Log reinforcement learning training data to monitor window

Since R2022b

    Description

    Use a MonitorLogger object to log data to a monitor window, within the train function or inside a custom training loop. To log data when using the train function, specify appropriate callback functions in MonitorLogger, as shown in the examples. These callbacks are executed at different stages of training, for example, EpisodeFinishedFcn is executed after the completion of an episode. The output of a callback function is a structure containing the data to log at that stage of training.

    Note

    Using a MonitorLogger object to log data when using the train function does not affect (and is not affected by) any option to save agents during training specified within a training options object.

    Note

    MonitorLogger is an handle object. If you assign an existing MonitorLogger object to a new MonitorLogger object, both the new object and the original one refer to the same underlying object in memory. To preserve the original object parameters for later use, save the object to a MAT-file. For more information about handle objects, see Handle Object Behavior.

    Creation

    Create a MonitorLogger object using rlDataLogger specifying a trainingProgressMonitor object as input argument.

    Properties

    expand all

    Object containing a set of logging options, returned as a MonitorLoggingOptions object. A MonitorLoggingOptions object has the following properties, which you can access using dot notation after creating the MonitorLogger object.

    Monitor data write period, specified as a positive integer. It is the number of episodes after which data is transmitted to the trainingProgressMonitor object. For example, if DataWriteFrequency is 5 then data from episodes 1 to 5 will be cached in memory and be transmitted to the monitor object at the end of the 5-th episode. This improves performance in some cases. The default is 1.

    Example: DataWriteFrequency=10

    This property is read-only.

    Maximum number of episodes, specified as a positive integer.

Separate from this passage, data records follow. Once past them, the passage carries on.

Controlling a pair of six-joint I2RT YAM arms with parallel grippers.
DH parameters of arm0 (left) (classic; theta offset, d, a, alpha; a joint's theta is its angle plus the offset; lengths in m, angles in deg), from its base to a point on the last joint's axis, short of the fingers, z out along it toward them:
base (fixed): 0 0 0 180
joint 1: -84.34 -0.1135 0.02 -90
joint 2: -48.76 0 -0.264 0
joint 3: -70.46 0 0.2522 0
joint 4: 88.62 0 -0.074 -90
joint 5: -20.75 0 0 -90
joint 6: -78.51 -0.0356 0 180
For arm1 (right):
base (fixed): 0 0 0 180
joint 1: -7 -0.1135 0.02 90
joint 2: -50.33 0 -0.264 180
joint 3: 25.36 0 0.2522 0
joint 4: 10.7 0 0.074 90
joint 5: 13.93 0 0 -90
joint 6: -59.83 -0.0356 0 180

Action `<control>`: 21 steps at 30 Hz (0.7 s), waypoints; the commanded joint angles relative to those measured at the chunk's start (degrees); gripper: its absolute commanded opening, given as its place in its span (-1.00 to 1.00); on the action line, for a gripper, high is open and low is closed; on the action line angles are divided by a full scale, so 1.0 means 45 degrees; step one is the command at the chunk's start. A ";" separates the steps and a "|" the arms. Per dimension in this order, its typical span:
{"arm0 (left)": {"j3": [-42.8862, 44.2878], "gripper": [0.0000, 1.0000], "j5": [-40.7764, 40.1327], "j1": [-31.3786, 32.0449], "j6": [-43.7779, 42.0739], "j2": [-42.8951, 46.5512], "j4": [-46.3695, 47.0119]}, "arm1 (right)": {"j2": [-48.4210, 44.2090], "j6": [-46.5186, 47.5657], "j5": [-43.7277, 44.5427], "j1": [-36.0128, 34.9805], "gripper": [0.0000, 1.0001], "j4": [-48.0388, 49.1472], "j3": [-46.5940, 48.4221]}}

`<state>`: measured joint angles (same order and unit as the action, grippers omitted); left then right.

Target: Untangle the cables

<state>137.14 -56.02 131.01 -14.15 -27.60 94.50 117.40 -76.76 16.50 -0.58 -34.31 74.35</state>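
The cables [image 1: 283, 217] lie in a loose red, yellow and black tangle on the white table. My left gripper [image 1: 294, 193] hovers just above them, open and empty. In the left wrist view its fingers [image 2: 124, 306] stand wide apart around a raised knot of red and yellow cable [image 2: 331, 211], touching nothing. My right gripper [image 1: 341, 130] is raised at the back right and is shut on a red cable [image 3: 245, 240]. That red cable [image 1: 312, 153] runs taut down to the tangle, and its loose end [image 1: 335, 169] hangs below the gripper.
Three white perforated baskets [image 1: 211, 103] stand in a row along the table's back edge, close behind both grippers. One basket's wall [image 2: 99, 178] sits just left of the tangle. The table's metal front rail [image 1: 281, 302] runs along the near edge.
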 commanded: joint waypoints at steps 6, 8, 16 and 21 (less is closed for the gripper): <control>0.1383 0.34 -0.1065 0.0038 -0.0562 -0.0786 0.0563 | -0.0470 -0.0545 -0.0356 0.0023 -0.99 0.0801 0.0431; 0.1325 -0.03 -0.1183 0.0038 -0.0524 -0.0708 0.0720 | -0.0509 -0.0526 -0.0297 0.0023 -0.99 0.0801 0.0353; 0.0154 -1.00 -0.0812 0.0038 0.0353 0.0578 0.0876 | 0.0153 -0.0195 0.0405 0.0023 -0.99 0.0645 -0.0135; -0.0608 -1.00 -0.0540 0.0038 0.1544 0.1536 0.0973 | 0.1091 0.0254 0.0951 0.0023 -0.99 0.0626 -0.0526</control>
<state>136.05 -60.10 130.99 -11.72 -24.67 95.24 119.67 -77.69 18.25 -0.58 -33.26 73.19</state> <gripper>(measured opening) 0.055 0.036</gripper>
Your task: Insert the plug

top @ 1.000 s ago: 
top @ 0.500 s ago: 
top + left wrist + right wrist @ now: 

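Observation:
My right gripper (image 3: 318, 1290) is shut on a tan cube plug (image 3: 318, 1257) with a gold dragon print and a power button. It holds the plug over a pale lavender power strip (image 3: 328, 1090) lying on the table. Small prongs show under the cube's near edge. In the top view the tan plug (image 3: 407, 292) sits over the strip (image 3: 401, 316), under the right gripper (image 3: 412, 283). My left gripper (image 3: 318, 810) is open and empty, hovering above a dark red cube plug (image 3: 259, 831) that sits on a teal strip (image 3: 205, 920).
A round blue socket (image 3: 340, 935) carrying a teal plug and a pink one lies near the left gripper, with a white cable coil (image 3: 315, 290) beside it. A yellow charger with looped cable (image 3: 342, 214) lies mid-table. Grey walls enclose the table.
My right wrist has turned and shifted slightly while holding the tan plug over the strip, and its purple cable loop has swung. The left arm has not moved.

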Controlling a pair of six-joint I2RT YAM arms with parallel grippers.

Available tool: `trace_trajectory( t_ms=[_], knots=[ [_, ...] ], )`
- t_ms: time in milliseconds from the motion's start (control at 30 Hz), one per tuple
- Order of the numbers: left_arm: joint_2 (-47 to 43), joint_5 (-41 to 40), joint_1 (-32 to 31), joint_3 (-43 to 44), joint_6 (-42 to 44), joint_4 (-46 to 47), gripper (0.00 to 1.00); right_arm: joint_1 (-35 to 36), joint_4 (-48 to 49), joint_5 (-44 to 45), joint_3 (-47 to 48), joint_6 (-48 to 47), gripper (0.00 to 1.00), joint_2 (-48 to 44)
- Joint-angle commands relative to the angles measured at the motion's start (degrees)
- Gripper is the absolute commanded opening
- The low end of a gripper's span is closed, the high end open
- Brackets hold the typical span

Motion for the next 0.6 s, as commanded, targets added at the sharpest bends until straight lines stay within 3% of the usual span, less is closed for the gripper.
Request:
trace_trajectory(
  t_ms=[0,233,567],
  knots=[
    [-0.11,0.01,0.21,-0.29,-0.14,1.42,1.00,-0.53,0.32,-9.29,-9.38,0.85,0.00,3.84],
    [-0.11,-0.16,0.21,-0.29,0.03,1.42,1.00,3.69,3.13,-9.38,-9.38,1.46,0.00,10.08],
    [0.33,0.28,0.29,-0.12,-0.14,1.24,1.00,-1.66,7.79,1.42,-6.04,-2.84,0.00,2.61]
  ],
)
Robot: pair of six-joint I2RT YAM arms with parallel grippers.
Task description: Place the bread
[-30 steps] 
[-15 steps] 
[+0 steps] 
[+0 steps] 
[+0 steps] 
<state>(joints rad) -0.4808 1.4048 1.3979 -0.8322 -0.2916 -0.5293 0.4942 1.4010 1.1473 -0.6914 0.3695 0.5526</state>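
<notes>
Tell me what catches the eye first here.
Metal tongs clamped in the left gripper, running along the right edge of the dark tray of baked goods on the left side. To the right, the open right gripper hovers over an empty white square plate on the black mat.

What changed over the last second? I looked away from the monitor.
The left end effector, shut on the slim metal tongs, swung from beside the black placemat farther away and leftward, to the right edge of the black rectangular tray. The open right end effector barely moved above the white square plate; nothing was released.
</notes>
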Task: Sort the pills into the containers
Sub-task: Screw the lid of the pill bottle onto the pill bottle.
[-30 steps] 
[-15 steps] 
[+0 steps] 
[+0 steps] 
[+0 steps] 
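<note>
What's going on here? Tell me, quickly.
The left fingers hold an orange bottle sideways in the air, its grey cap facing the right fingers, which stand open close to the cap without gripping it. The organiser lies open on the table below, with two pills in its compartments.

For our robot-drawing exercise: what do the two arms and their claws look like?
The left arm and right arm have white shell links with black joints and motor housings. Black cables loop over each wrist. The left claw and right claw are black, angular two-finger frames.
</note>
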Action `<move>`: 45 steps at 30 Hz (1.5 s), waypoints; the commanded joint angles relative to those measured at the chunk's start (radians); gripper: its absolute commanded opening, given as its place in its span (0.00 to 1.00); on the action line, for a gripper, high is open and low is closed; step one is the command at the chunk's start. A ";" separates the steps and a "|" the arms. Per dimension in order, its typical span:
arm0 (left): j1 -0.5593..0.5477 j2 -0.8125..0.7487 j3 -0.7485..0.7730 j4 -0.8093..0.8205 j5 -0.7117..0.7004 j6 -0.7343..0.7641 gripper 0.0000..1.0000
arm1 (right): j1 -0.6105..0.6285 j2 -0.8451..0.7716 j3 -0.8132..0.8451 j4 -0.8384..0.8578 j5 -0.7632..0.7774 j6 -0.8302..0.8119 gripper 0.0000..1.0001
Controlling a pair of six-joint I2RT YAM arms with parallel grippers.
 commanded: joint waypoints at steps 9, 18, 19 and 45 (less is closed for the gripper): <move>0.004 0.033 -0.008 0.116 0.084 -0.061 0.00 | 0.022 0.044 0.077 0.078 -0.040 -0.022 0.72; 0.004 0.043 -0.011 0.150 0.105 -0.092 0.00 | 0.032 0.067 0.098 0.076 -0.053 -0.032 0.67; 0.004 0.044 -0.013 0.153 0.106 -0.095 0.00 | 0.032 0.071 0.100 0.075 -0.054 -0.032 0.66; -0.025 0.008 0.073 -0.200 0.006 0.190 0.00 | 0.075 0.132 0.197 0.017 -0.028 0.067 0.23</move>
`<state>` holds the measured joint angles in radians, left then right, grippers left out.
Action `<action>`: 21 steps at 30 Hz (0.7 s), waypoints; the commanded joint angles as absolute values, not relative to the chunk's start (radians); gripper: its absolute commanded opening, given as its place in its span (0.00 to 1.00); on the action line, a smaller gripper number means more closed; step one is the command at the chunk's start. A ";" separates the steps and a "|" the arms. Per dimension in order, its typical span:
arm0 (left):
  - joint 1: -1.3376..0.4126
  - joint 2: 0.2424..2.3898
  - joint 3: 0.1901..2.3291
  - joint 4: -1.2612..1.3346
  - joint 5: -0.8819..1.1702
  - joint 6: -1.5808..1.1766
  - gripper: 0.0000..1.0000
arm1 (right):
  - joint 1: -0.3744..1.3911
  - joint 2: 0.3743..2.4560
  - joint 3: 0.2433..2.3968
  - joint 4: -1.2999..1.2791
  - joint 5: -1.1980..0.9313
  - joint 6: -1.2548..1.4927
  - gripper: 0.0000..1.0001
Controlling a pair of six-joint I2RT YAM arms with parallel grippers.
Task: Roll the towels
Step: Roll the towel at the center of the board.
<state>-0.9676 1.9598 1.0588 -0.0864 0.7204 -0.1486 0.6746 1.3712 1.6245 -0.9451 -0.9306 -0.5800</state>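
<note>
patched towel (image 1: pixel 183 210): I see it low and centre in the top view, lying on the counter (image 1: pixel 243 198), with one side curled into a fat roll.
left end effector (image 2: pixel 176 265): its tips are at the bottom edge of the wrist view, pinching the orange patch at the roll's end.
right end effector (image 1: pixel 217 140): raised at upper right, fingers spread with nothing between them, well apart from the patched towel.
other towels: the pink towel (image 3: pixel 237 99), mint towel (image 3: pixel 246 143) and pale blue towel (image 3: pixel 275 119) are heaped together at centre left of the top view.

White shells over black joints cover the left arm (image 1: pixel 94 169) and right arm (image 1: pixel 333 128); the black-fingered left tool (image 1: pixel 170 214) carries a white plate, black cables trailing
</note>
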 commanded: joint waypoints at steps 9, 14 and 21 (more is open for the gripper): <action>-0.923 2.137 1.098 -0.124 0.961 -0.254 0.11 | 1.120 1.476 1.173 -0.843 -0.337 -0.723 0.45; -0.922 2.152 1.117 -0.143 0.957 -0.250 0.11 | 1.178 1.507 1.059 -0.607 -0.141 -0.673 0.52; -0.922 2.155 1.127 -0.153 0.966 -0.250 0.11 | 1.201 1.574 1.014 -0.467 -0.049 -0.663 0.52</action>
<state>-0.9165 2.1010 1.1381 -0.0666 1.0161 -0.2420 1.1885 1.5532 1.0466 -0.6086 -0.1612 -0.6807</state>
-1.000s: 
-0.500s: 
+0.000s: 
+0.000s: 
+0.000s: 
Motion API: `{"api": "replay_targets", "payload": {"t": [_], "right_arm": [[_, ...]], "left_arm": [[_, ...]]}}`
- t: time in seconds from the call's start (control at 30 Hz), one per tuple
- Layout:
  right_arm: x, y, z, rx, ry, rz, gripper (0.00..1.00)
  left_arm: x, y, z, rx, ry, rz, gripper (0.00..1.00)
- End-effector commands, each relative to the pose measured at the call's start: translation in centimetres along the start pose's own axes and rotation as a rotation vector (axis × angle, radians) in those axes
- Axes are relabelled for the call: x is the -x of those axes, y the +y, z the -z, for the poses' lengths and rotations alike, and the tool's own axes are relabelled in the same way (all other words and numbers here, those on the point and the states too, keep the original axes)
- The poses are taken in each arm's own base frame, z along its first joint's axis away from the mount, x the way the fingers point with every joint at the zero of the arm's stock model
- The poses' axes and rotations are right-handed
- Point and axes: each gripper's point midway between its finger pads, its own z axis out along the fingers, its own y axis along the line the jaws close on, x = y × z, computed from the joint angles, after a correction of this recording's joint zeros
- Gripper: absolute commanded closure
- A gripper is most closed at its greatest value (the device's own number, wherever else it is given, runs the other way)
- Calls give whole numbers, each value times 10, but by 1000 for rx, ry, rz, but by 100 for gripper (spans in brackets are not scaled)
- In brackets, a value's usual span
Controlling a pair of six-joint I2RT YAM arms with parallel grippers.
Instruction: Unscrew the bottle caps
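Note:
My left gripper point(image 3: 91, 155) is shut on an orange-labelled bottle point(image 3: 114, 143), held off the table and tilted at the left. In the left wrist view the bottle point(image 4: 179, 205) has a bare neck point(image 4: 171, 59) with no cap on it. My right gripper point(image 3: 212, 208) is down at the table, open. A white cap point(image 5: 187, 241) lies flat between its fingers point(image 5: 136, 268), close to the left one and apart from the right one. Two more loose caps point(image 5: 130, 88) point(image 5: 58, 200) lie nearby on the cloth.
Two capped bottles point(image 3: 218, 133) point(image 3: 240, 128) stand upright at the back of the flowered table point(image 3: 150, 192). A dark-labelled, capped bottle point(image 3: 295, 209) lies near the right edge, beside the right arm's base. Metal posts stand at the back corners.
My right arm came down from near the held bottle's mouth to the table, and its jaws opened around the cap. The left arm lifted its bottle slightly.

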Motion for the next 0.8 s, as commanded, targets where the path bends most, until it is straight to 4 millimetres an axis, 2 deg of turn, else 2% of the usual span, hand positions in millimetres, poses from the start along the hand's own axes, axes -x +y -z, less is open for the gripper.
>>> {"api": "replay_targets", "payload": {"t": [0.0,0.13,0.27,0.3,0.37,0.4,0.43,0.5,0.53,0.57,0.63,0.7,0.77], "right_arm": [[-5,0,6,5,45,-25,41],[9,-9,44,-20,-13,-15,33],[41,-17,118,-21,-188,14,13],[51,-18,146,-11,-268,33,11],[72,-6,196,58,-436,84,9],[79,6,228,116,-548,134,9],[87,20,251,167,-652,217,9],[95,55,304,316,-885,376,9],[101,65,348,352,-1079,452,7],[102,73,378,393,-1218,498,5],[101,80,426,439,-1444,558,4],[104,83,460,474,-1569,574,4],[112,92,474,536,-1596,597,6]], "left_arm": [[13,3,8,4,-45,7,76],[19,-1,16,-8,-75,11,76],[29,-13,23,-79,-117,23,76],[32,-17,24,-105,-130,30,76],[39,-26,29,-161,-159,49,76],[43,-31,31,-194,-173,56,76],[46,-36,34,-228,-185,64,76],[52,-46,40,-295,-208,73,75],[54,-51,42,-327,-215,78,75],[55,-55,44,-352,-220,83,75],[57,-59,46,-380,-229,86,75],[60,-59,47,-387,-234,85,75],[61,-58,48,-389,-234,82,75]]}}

When using train, the value is automatically initialized. Set this value when using the logger object in a custom training loop. The default is 500.

    Example: MaxEpisodes=1000

    This property is read-only.

    Callback to log data after episode completion, specified as a function handle object. The specified function is automatically called by the training loop at the end of each episode, and must return a structure containing the data to log, such as experiences, simulation information, or initial observations.

    Your function must have the following signature.

    function dataToLog = myEpisodeFinishedFcn(data)

    Here, data is a structure that contains the following fields:

    • EpisodeCount — current episode number

    • Environment — environment object

    • Agent — agent object

    • Experience — structure array containing the experiences. Each element of this array corresponds to a step and is a structure containing the fields NextObservation, Observation, Action, Reward and IsDone.

    • EpisodeInfo — structure containing the fields CumulativeReward, StepsTaken and InitialObservation.

    • SimulationInfo — contains simulation information from the episode. For MATLAB environments this is a structure with the field SimulationError, and for Simulink® environments it is a Simulink.SimulationOutput object.

    The function output dataToLog is the structure containing the data to be logged to disk.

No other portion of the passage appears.